_Task goal_.
Return the data word for word. Pictures are to be omitted.
* * *
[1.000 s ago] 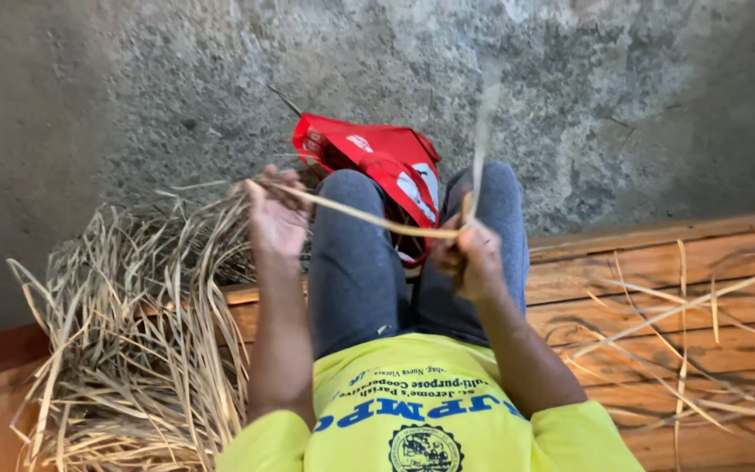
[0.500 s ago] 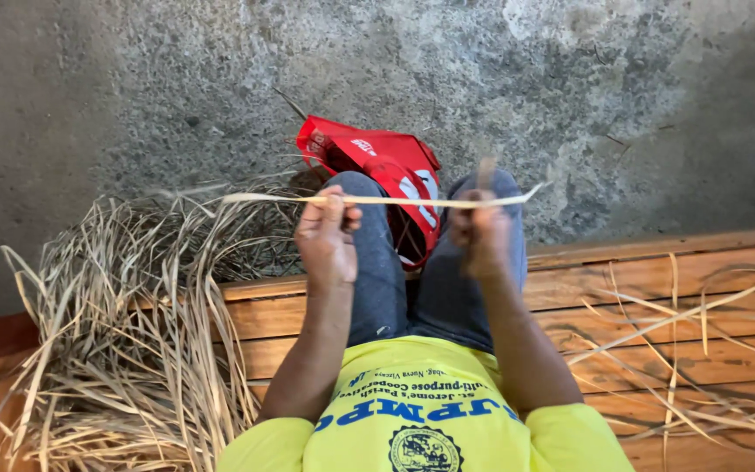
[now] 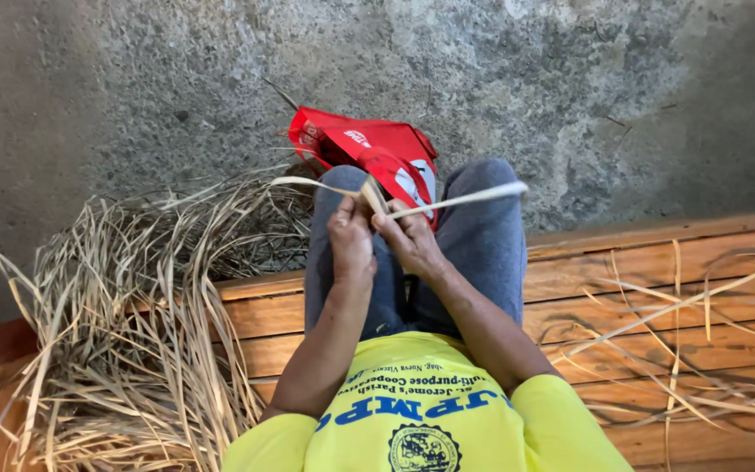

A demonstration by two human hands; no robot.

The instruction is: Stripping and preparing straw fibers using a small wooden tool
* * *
_Answer space_.
[1.000 s ago] 
[0.500 s ago] 
[now] 

A demonstration by two human hands; no robot.

The instruction is: Stripping and preparing straw fibers using a small wooden tool

This answer has now been given in full.